DATA PROVIDED:

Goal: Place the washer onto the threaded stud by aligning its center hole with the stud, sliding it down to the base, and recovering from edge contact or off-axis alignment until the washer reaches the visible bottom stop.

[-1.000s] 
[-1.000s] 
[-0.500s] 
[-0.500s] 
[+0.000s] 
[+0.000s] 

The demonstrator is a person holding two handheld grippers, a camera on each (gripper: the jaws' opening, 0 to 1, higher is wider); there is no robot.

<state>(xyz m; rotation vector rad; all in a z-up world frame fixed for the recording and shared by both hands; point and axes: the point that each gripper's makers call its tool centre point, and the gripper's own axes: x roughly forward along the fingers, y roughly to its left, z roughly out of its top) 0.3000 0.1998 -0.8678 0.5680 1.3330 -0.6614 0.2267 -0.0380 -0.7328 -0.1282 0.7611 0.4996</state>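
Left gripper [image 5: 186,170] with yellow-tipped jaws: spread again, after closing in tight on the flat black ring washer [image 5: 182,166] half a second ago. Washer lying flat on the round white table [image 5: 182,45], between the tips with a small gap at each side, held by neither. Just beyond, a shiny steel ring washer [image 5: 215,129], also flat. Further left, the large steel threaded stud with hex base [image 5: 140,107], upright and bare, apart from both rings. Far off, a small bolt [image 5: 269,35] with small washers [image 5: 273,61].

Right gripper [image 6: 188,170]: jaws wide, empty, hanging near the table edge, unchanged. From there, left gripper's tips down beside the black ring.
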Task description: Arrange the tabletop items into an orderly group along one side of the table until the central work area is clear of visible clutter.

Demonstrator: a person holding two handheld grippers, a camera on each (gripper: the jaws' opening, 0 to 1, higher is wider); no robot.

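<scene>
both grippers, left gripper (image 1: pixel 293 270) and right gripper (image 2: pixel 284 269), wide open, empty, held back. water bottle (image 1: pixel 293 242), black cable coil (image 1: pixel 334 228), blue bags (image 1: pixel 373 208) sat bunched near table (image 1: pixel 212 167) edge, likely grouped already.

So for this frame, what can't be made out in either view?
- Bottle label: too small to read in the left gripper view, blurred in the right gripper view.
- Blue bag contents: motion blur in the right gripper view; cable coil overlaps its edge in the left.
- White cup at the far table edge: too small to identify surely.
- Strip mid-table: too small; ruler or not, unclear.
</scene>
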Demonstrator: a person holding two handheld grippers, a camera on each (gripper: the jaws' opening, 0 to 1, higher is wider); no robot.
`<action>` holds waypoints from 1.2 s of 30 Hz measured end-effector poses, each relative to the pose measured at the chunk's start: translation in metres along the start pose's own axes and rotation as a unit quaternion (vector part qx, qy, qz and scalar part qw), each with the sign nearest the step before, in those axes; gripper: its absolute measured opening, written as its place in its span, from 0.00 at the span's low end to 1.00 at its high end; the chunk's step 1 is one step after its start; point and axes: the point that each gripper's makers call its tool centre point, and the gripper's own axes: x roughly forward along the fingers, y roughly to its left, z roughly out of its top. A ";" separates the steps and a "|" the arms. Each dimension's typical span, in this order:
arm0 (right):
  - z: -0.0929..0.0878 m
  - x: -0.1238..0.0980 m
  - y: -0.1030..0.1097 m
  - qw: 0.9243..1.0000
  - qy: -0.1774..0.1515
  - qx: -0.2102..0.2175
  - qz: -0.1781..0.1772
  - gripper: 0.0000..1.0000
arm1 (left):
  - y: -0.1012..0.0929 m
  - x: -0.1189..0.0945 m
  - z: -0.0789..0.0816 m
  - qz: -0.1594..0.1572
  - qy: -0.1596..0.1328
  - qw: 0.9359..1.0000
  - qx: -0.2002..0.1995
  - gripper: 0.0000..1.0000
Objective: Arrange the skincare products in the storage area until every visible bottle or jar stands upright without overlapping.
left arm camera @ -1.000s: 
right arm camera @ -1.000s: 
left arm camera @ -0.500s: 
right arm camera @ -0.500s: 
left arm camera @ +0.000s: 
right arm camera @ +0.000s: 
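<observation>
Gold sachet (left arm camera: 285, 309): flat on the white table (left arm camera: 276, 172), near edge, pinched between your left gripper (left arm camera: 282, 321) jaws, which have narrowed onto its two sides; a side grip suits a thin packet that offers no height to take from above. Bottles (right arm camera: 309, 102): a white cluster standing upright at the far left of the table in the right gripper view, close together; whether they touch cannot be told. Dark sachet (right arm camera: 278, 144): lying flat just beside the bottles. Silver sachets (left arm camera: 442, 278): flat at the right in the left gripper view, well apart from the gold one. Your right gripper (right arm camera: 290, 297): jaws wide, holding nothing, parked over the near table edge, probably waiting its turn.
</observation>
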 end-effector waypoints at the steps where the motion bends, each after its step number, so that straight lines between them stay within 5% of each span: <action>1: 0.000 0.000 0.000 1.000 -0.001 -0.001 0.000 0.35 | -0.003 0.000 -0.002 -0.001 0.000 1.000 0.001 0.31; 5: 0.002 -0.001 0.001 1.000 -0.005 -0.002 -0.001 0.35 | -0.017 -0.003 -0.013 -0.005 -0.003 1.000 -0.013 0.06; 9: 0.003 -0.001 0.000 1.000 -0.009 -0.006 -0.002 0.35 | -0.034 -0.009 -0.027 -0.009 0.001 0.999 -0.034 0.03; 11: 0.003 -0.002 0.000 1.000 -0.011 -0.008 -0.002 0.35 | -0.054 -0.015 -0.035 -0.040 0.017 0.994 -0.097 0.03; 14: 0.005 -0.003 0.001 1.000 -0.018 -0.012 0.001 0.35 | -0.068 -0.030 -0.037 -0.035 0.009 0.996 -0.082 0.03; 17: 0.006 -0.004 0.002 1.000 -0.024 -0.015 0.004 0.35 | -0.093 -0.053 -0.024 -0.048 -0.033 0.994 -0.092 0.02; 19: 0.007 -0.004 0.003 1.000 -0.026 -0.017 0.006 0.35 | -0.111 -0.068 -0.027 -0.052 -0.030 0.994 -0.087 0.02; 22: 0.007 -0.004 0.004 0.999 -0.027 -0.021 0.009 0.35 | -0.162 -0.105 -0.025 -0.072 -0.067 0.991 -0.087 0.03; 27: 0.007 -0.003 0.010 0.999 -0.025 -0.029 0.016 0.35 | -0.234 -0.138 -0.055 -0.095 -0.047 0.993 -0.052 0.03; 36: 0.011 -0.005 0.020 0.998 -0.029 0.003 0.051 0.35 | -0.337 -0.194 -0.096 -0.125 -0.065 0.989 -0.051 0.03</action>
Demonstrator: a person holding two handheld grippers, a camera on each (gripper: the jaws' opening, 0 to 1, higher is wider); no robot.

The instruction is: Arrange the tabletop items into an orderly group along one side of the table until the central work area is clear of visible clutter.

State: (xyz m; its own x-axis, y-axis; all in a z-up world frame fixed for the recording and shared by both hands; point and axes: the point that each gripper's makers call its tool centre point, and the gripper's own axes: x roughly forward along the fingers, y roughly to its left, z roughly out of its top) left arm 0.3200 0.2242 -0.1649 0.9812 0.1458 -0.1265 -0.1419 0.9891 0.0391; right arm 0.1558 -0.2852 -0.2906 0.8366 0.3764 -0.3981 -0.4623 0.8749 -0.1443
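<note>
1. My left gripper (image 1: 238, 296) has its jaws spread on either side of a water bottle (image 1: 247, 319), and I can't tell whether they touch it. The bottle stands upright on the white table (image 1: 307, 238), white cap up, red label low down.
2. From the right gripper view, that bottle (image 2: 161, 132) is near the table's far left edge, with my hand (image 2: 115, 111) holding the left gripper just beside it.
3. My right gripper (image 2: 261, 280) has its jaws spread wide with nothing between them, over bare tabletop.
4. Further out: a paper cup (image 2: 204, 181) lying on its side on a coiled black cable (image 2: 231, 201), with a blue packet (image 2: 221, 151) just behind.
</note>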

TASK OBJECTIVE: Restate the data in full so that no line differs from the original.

REPLY TO THE EXERCISE:
Goal: Place the washer onto the threaded stud by aligning its center hole with the stud, sliding it down to the base, and recovering from edge contact or off-axis alignment until the washer reaches the visible bottom stop.

[-1.000s] 
[-1.000s] 
[-0.500s] 
[-0.500s] 
[+0.000s] 
[+0.000s] 

The demonstrator is a person holding two handheld grippers, a camera on each (gripper: the jaws' opening, 0 to 1, higher is wider); there is no robot.

<state>(xyz m; rotation vector rad; all in a z-up world frame fixed for the recording and shared by both hands; point and axes: the point that each gripper's makers call its tool centre point, and the gripper's own axes: x roughly forward along the fingers, y roughly to its left, z roughly out of its top) 0.3000 0.1998 -0.8678 0.5680 1.3330 -0.6614 0.2267 -0.0380 -0.7328 -0.1282 0.7611 0.4996</state>
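Left gripper [image 5: 186,170] with yellow-tipped jaws: spread again, after closing in tight on the flat black ring washer [image 5: 182,166] half a second ago. Washer lying flat on the round white table [image 5: 182,45], between the tips with a small gap at each side, held by neither. Just beyond, a shiny steel ring washer [image 5: 215,129], also flat. Further left, the large steel threaded stud with hex base [image 5: 140,107], upright and bare, apart from both rings. Far off, a small bolt [image 5: 269,35] with small washers [image 5: 273,61].

Right gripper [image 6: 188,170]: jaws wide, empty, hanging near the table edge, unchanged. From there, left gripper's tips down beside the black ring.
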Task description: Arrange the tabletop items into an orderly group along one side of the table until the central work area is clear of visible clutter.

Demonstrator: a person holding two handheld grippers, a camera on each (gripper: the jaws' opening, 0 to 1, higher is wider); no robot.

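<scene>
both grippers, left gripper (image 1: pixel 293 270) and right gripper (image 2: pixel 284 269), wide open, empty, held back. water bottle (image 1: pixel 293 242), black cable coil (image 1: pixel 334 228), blue bags (image 1: pixel 373 208) sat bunched near table (image 1: pixel 212 167) edge, likely grouped already.

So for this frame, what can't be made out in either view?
- Bottle label: too small to read in the left gripper view, blurred in the right gripper view.
- Blue bag contents: motion blur in the right gripper view; cable coil overlaps its edge in the left.
- White cup at the far table edge: too small to identify surely.
- Strip mid-table: too small; ruler or not, unclear.
</scene>
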Demonstrator: a person holding two handheld grippers, a camera on each (gripper: the jaws' opening, 0 to 1, higher is wider); no robot.
`<action>` holds waypoints from 1.2 s of 30 Hz measured end-effector poses, each relative to the pose measured at the chunk's start: translation in metres along the start pose's own axes and rotation as a unit quaternion (vector part qx, qy, qz and scalar part qw), each with the sign nearest the step before, in those axes; gripper: its absolute measured opening, written as its place in its span, from 0.00 at the span's low end to 1.00 at its high end; the chunk's step 1 is one step after its start; point and axes: the point that each gripper's makers call its tool centre point, and the gripper's own axes: x roughly forward along the fingers, y roughly to its left, z roughly out of its top. A ";" separates the steps and a "|" the arms. Each dimension's typical span, in this order:
arm0 (right):
  - z: -0.0929..0.0878 m
  - x: -0.1238..0.0980 m
  - y: -0.1030..0.1097 m
  - qw: 0.9243..1.0000
  - qy: -0.1774..0.1515
  - qx: -0.2102..0.2175
  - qz: -0.1781..0.1772
  - gripper: 0.0000..1.0000
arm1 (left):
  - y: -0.1012..0.0929 m
  - x: -0.1189..0.0945 m
  - z: -0.0789..0.0816 m
  - qz: -0.1594..0.1572
  - qy: -0.1596..0.1328
  - qw: 0.9359..1.0000
  - qx: -0.2002..0.1995
  - gripper: 0.0000..1.0000
Objective: Arrange the skincare products in the storage area until every visible bottle or jar stands upright without overlapping.
left arm camera @ -1.000s: 
right arm camera @ -1.000s: 
left arm camera @ -0.500s: 
right arm camera @ -0.500s: 
left arm camera @ +0.000s: 
right arm camera @ +0.000s: 
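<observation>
Gold sachet (left arm camera: 285, 309): flat on the white table (left arm camera: 276, 172), near edge, pinched between your left gripper (left arm camera: 282, 321) jaws, which have narrowed onto its two sides; a side grip suits a thin packet that offers no height to take from above. Bottles (right arm camera: 309, 102): a white cluster standing upright at the far left of the table in the right gripper view, close together; whether they touch cannot be told. Dark sachet (right arm camera: 278, 144): lying flat just beside the bottles. Silver sachets (left arm camera: 442, 278): flat at the right in the left gripper view, well apart from the gold one. Your right gripper (right arm camera: 290, 297): jaws wide, holding nothing, parked over the near table edge, probably waiting its turn.
</observation>
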 end-effector waypoints at the steps where the motion bends, each after its step number, so that straight lines between them stay within 5% of each span: <action>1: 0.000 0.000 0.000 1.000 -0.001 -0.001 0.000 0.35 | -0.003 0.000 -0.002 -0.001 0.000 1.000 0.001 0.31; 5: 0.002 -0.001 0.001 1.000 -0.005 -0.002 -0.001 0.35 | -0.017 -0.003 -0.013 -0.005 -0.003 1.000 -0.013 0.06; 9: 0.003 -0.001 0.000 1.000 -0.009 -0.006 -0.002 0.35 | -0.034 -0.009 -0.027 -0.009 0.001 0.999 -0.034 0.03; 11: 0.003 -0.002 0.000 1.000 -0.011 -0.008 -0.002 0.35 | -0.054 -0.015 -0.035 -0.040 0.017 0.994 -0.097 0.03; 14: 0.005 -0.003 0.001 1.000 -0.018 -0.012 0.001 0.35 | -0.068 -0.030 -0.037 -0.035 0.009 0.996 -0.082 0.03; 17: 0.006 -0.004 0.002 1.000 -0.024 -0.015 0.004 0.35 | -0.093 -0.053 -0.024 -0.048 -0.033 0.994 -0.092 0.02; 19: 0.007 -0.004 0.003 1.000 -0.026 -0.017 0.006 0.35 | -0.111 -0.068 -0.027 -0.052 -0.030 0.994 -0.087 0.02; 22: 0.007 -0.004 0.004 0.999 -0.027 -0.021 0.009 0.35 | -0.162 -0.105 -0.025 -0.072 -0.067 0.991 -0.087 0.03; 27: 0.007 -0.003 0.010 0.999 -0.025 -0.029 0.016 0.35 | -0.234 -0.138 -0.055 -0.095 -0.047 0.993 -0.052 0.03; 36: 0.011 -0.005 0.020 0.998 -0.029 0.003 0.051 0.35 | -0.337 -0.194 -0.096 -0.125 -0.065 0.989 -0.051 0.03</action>
Demonstrator: a person holding two handheld grippers, a camera on each (gripper: the jaws' opening, 0 to 1, higher is wider); no robot.

The instruction is: Arrange the tabletop items into an orderly group along one side of the table until the central work area is clear of visible clutter.

State: (xyz m; its own x-axis, y-axis; all in a z-up world frame fixed for the recording and shared by both hands; point and axes: the point that each gripper's makers call its tool centre point, and the gripper's own axes: x roughly forward along the fingers, y roughly to its left, z roughly out of its top) left arm 0.3200 0.2242 -0.1649 0.9812 0.1458 -0.1265 -0.1419 0.9891 0.0391; right arm 0.1558 -0.2852 -0.2906 0.8366 0.3764 -0.3981 -0.4623 0.8749 -0.1443
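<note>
1. My left gripper (image 1: 238, 296) has its jaws spread on either side of a water bottle (image 1: 247, 319), and I can't tell whether they touch it. The bottle stands upright on the white table (image 1: 307, 238), white cap up, red label low down.
2. From the right gripper view, that bottle (image 2: 161, 132) is near the table's far left edge, with my hand (image 2: 115, 111) holding the left gripper just beside it.
3. My right gripper (image 2: 261, 280) has its jaws spread wide with nothing between them, over bare tabletop.
4. Further out: a paper cup (image 2: 204, 181) lying on its side on a coiled black cable (image 2: 231, 201), with a blue packet (image 2: 221, 151) just behind.
</note>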

No additional lines are needed for this answer.